According to the Internal Revenue Service (IRS), nearly 12 percent of individual taxpayers received extensions to file their 2021 federal income tax returns. The filing deadline is October 17, 2022. An individual federal tax filing extension is normally October 15, six months after the regular individual filing deadline of April 15. However, since October 15 falls on a Saturday this year, the filing deadline is extended to the next business day which is Monday October 17, 2022.
A record 19 million individuals have filed a 2021 income tax filing extension with the IRS. A variety of reasons have contributed to this record number of income tax filing extensions, including:
(1) Usual procrastination;
(2) The shifting of the individual federal income tax filing due date (see below);
(3) Covid-related tax law changes;
(4) IRS delay in issuing 2021 tax forms; and
(5) IRS backlog of processing 2019 and 2020 tax returns.
Unfortunately, many individuals are still missing 2021 tax-related information that they need in order to file their 2021 income tax returns. While the IRS is encouraging CPAs, Enrolled Agents and other professional tax preparers to file their clients’ 2021 tax returns, many of these professionals are unable to complete their clients’ tax returns due to missing 2021 tax-related information.
In August, the IRS took the rare step of waiving late filing penalties for 2019- and 2020-income tax returns. However, tax experts say that similar penalty relief is unlikely for the 19 million individuals who requested filing extensions on their 2021 tax returns due to be filed no later than October 17, 2022.
Some of the 19 million individuals were not ready to file their 2021 tax returns by April 19, 2022) (the original due date of 2021 tax returns) because they got accustomed to having more time to file their tax returns and to pay what they owed on their federal income tax returns during the last two filing seasons. The IRS pushed back the filing deadline for 2019 federal income tax returns to July 15, 2020, and for the tax filing deadline for 2020 federal income tax returns was extended to May 17, 2021.
It is also important for individuals to be reminded that by filing IRS Form 4868 (Application for Automatic Extension of Time to File), they are requesting an extension to file their tax return and not an extension to pay any federal income taxes due. Individuals who filed for a 2021 extension using Form 4868 were required to pay 100 percent of what they estimated they would owe on their 2021 federal income tax return. They got credit for federal income taxes paid during 2021 via payroll and pension/IRA federal tax withholding, through 2021 federal estimated tax payments, and finally with any federal tax paid when they submitted their 2021 filing extension. If the full amount of anticipated 2021 federal tax liability was not made by April 19, 2022, then the IRS will most likely charge penalties that can reach up to 25 percent of the balance due of the 2021 federal tax liability, with some exceptions.
There are individuals with limited partnership income (such as real estate investors) who are still waiting to receive their 2021 Schedule K-1s and new K-2s and K-3s (used for foreign investment reporting). These forms were supposed to have been sent out to individuals needing them by September 15, 2022. If received, this allows these individuals expecting a K-1, K-2, and/or K-3 one month to complete their 2021 federal income tax returns. But some individuals needing their 2021 K-1, K-2, and/or K-3 have not received these forms.

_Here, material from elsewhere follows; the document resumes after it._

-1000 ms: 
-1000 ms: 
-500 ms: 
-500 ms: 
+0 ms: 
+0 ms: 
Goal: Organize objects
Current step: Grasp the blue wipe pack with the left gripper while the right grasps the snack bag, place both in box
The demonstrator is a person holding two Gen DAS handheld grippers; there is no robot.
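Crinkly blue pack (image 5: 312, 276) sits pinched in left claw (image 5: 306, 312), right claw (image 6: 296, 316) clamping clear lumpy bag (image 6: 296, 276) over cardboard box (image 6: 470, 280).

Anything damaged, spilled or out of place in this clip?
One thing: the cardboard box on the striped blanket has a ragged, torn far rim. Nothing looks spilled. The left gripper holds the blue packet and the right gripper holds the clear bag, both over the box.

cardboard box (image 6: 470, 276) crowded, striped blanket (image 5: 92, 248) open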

The following are some general guidelines and suggestions for individuals who have filed a 2021 extension and who need to get their 2021 federal income tax returns prepared and filed by October 17, 2022:
• If waiting for a Schedule K-1, K-2 or K-3 or any other 2021 tax-related document, then once a missing form is received, individuals should get the form to a tax professional as soon as possible. In the meantime, have the tax professional prepare the tax return without the forms. The tax professional will then only have to complete these specific schedules once the K-1, K-2, K-3 or other form is received. If the forms are not received before October 17, the individual’s 2021 return should still be filed. A 2021 amended tax return can subsequently be filed after the October 17 filing deadline once the 2021 tax document is received. If there is a balance due on the amended return, the interest charges will be far less compared to the penalties for not filing a 2021 return by the October 17,2022 filing deadline
• Electronically file if at all possible. Filing electronically and choosing direct deposit will result in a faster refund compared to filing a paper return
• If there is a balance due, then pay as much as possible – ideally 100 percent in order to avoid additional interest and penalty charges. For those individuals who owe taxes and have not paid in yet, the sooner one pays the less will be owed in interest and penalties. For the third quarter of 2022, the interest rate on underpayment is 5 percent. For the fourth quarter of 2022 staring October 1, 2022, the interest rate increases to 6 percent, and
• Double check 2021 Covid-related payments. Before filing 2021 returns, it is important to double check 2021 stimulus payments and advanced child-tax credit amounts. Mistakes related to these two Covid-related tax breaks have caused delays in tax return processing and refunds.
For anyone who misses the October 17,2022 filing deadline, there are no more extensions. But if the IRS owes an individual a refund, the IRS will not charge a late filing penalty for filing late. However, after October 17, 2022, the IRS does not accept electronically filed returns. Returns will therefore have to be mailed, resulting in significant delays of receiving a 2021 income tax refund.